I went back and checked the 9.0 patch notes and it states liters was changed to SU, but even that doesn't quite make sense given that liter is for volume and kg is for mass, and the density of the liter would need to be known to do a proper conversion. So even if they're going with a 1:1 ratio of 1 liter = 1kg (which is wrong), you won't be able to exactly fill that out in cargo extensions. If you're going for 2 theoretically 'maxed out' bays, I'd probably shoot for between 30-45kt each, bringing the total weight up to 190kt (using 45kt at the upper limit), which means you'll need 5591 MN to operate in 3g. So quite a bit of thrust. In standard gravity that means you could haul 364kt of stuff, which is kind of a crazy amount. Sorry, this was just bugging me!

I just use wolfram-alpha for this sort of stuff.
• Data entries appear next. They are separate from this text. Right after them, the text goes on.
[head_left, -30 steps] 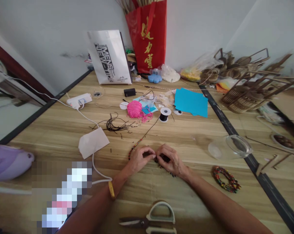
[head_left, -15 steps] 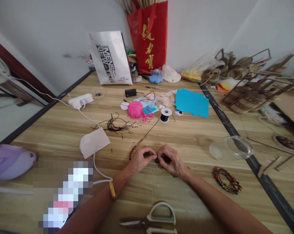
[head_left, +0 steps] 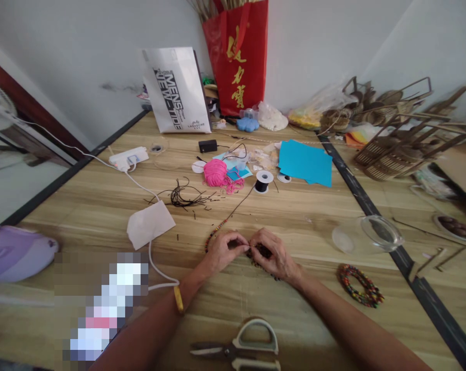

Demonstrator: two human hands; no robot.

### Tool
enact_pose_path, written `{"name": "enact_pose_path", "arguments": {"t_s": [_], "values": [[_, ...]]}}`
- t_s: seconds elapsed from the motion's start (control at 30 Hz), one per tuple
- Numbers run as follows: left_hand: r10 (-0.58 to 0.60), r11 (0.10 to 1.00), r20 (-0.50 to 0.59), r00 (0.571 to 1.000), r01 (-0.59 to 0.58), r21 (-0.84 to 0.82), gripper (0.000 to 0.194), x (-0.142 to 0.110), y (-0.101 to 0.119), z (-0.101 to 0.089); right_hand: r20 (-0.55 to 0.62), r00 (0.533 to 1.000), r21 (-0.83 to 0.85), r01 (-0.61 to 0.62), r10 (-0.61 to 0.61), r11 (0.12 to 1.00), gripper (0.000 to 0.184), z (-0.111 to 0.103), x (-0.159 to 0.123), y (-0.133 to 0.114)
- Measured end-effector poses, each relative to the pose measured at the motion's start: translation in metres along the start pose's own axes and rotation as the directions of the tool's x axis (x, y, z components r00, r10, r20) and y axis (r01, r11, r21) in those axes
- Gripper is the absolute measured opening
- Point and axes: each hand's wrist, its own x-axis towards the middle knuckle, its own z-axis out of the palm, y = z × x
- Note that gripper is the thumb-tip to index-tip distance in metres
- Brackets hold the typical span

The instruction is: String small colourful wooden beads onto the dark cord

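My left hand [head_left: 226, 252] and my right hand [head_left: 272, 252] meet tip to tip over the table, fingers closed in a pinch on a string of small beads [head_left: 214, 233]. The exact spot they pinch is too small to make out. Colourful beads run out past my left hand and lead to bare black cord, which reaches a white spool [head_left: 264, 181]. More dark beads lie under my right hand, partly hidden by its fingers. A coiled multicoloured bead strand [head_left: 360, 286] rests to the right of my right forearm. Scissors [head_left: 233, 351] with pale handles lie in front of me.
Loose black cord pieces [head_left: 184, 196], a pink yarn ball [head_left: 215, 172] and blue sheets [head_left: 305, 164] lie farther back. A clear plastic jar [head_left: 366, 235] is on its side at right. A white cable crosses a paper piece [head_left: 151, 224] beside my left arm. Woven baskets [head_left: 395, 149] stand at far right.
The view has shifted very slightly. Both hands keep the same pinch, and nothing on the table has visibly moved.
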Motion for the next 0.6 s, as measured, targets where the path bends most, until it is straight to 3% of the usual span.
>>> {"name": "enact_pose_path", "arguments": {"t_s": [0.6], "values": [[-0.013, 0.997, -0.017, 1.0, 0.012, -0.079, 0.012, 0.001, -0.0037, -0.0006, -0.018, 0.999, 0.026, -0.03, 0.03, 0.999, 0.005, 0.0021, -0.0043, 0.006]]}}
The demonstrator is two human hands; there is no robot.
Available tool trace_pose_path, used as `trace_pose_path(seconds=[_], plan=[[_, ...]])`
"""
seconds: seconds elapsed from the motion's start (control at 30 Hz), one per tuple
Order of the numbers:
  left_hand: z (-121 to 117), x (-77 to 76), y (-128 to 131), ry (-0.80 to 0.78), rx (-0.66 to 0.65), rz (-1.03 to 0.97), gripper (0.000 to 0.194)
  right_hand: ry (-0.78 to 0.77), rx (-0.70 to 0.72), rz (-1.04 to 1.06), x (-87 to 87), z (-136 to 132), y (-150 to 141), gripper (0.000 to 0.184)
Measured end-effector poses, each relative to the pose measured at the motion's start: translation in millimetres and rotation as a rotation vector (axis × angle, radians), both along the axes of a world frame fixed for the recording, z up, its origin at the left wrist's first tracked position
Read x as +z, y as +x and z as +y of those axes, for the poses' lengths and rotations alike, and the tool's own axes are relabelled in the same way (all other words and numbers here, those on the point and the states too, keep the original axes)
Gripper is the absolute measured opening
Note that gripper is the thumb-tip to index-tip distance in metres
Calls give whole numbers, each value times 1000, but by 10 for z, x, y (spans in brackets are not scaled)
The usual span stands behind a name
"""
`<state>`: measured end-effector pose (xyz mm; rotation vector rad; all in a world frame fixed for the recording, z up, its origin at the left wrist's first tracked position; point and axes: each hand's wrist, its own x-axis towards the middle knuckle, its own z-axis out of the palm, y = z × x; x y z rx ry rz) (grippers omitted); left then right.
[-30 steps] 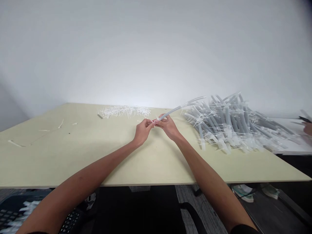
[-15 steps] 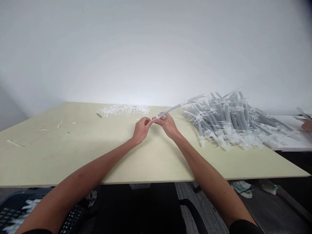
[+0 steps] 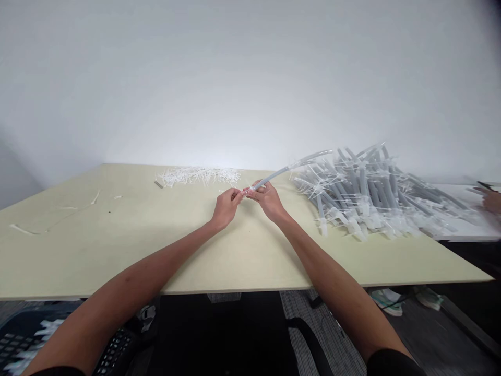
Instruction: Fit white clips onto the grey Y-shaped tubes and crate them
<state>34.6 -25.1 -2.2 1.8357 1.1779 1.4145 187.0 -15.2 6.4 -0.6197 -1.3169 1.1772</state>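
Note:
A grey flexible tube (image 3: 270,177) with a clear far end slants up and to the right from my right hand (image 3: 269,202), whose fingers are closed round its near end. By those fingertips a small white tie sits around the tube. My left hand (image 3: 226,208) meets the right one at the tube's near end, thumb and fingers pinched together. What the left fingers hold is too small to make out. Both hands are over the table (image 3: 235,261).
White cable ties (image 3: 201,176) lie heaped at the back, beside a short grey piece (image 3: 158,184). A large pile of similar tubes (image 3: 364,190) covers the right side. Loose strips (image 3: 24,230) lie left. Another person's hand (image 3: 492,201) is at the far right. A dark basket (image 3: 15,334) stands below.
My hands stay together at the tube's end with only slight finger movement. At the far right the other person's hand has shifted, with a dark thin object now beside it.

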Motion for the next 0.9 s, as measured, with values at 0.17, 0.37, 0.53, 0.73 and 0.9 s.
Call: trace_pose_path(seconds=[0.17, 0.37, 0.53, 0.73, 0.9], plan=[[14, 2, -4, -67, -13, -11, 31, -1, -24, -28, -22, 21, 7, 41], [44, 2, -24, -87, -17, -21, 31, -87, -27, -55, -5, 7, -1, 39], [146, -10, -65, -54, -63, -125, 25, -195, 51, -38, -9, -32, -5, 39], [225, -63, -88, -68, -58, -90, 21, -209, 73, -38, -74, -12, -24, 42], [222, -70, -104, -101, -32, -42, 27, -209, 97, -50, -72, -21, -43, 49]])
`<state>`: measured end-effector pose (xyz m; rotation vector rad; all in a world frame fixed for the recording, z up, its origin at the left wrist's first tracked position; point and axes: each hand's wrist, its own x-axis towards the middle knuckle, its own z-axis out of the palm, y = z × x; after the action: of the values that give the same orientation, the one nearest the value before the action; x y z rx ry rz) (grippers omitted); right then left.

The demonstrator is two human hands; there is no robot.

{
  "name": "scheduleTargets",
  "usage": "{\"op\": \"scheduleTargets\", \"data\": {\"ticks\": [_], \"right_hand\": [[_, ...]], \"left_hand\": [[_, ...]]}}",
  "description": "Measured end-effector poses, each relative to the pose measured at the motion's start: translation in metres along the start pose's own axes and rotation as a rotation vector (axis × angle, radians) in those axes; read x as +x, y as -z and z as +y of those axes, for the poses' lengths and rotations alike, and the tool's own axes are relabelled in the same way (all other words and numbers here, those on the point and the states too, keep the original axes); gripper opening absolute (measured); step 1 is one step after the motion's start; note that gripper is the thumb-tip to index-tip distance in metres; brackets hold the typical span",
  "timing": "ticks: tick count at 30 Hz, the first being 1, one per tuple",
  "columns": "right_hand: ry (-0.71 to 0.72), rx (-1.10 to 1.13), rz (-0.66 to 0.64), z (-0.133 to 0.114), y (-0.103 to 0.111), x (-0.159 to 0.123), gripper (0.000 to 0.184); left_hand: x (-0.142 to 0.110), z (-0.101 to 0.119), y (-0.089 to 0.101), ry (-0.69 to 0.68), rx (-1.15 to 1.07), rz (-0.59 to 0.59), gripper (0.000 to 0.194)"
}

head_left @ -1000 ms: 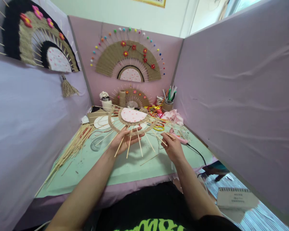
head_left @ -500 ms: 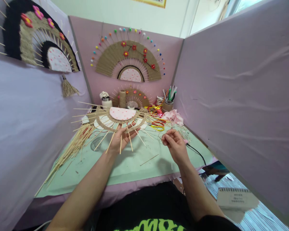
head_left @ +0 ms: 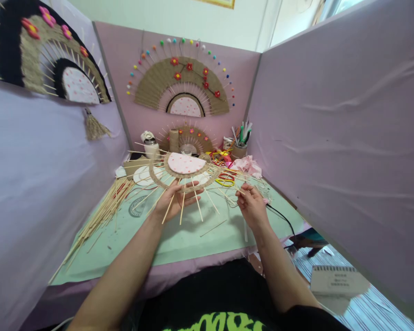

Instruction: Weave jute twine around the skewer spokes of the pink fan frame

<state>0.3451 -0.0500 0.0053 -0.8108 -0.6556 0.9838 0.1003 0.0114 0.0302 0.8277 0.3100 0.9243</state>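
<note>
A half-round fan frame (head_left: 186, 163) has a white centre with pink dots, bands of brown twine and thin bamboo sticks fanning toward me. My left hand (head_left: 174, 200) supports it from below, thumb near the band and fingers stretched beneath the sticks. To the right, my right hand (head_left: 251, 204) is closed in a pinch, with its fingertips beside the fan's right-hand sticks. A thin strand of twine (head_left: 232, 202) loops up to these fingers; its exact grip is partly hidden. Behind that hand lies a pink glue gun (head_left: 266, 201), mostly covered.
Loose bamboo sticks (head_left: 101, 211) lie in a pile at left, beside a clear protractor (head_left: 137, 207). Scissors (head_left: 226, 179), crumpled pink cloth (head_left: 246, 166) and a tool pot (head_left: 239, 151) stand toward the back right. Finished fans (head_left: 148, 87) hang on the partitions. A black cord runs off the right edge.
The fan frame swung left with my left hand, then came back partway right and turned slightly. My right hand left the fan's stick ends, drew back, then returned close to them.
</note>
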Motion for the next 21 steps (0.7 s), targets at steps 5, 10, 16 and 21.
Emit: {"op": "scheduleTargets", "data": {"ticks": [5,10,16,21], "right_hand": [[-0.013,0.032,-0.022,-0.002,0.0,0.001,0.028],[-0.06,0.095,-0.088,-0.009,-0.001,-0.001,0.03],[-0.244,0.077,-0.18,-0.014,-0.002,-0.003,0.027],[-0.373,-0.159,-0.232,-0.009,-0.001,-0.004,0.034]], "left_hand": [[-0.004,-0.001,0.004,0.092,0.034,-0.086,0.048],[-0.005,0.0,0.007,0.184,0.055,-0.192,0.045],[-0.006,0.005,0.008,0.267,0.037,-0.284,0.042],[-0.009,0.005,0.007,0.372,0.125,-0.397,0.054]]}}
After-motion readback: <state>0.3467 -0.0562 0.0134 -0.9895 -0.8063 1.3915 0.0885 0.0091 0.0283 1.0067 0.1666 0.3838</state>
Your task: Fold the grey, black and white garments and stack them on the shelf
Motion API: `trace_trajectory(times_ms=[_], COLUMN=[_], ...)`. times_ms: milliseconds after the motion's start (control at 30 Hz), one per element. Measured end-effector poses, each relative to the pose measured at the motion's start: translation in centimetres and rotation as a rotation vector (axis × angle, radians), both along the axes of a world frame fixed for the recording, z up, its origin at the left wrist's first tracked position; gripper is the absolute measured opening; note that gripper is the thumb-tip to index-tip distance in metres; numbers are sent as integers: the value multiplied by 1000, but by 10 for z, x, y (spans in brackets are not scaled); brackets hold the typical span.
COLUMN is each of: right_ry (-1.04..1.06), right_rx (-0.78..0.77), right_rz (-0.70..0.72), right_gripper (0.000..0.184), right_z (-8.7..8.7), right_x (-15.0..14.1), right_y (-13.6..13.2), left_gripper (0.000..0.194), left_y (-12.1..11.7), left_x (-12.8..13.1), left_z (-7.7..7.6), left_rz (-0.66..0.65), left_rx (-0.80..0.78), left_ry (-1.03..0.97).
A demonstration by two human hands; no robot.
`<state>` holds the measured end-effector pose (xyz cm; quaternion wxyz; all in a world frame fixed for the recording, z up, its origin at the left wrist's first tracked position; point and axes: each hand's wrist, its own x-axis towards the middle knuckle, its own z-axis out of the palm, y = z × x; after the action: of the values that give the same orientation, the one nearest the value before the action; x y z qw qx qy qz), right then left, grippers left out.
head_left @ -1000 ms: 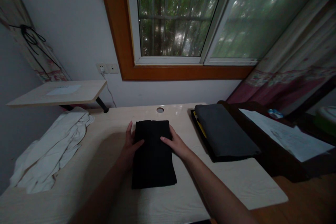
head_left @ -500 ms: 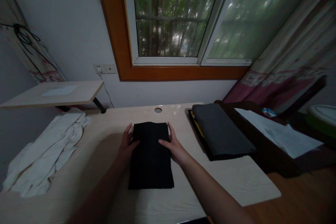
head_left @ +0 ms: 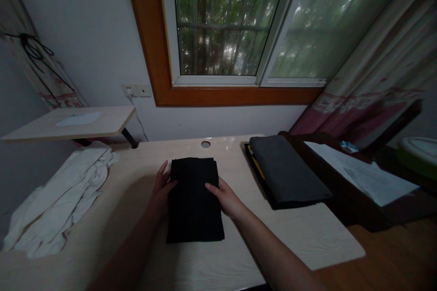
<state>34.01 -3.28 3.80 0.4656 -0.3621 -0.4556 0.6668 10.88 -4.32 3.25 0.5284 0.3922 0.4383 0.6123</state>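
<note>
Black folded cloth point(head_left: 194, 211) fills the lower centre of the frame, its near part extending below the grip towards the bottom edge. Both hands pinch its sides around the upper half: the left hand point(head_left: 161, 193) at its left edge, the right hand point(head_left: 228, 198) at its right, thumbs on top, the cloth between them. White cloth point(head_left: 58, 204) lies at lower left, a grey folded cloth point(head_left: 290, 168) at centre right, and a window point(head_left: 221, 22) stands at top centre.

V. dim, daylight thru window point(head_left: 221, 22), soft shadow on desk point(head_left: 327, 236)
</note>
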Motion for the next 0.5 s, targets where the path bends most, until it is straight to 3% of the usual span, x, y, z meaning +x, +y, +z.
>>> trace_trajectory(times_ms=[200,333,500], right_ry=[-127,-272,-433], right_rx=[66,58,81], right_rz=[-50,-90,-280], right_gripper=[55,52,50], right_z=[36,77,131], right_x=[42,94,160], right_y=[13,24,31], left_gripper=[72,67,67], left_y=[-2,-3,-2], left_x=[3,5,4], left_z=[5,9,9], left_rz=[-59,-70,-88], left_rx=[-1,0,-13], left_ry=[-127,-171,-162])
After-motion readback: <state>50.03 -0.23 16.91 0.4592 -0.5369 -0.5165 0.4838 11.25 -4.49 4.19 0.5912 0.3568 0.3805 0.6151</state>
Example: https://www.wolframalpha.com/input/?i=force+m=1t,+a=10m/s^2

Figured the CV Project has aleady 8000Mn while beeing 60'ish kt (instead of the previous named 100kt, but then again, it's not done yet either). But I'm still worried about the Cargo weight, as I plan/need to add another (at least) 8 containers of preferable 200-300k SU or more. -> That's another 2.5 mil SU to the exiting (rounded up) 4mil SU. Regarding the topic, the Question is: How can we integrate SU into a forumla to figure the amount of thrust we need (eg: mass)?

I use 5kg/L for iron ore, and 10kg/L as an average for components containing denser materials like sathium and zascosium. In your case, 6.5 ML (MSU) would be 32 ktons of iron ore, or 64 ktons of advanced components. Use 20 kg/L if you really want to be absolutely certain you can lift a full load of extremely dense material (though I don't think any in-game materials actually have a density of 20 kg/L at this time).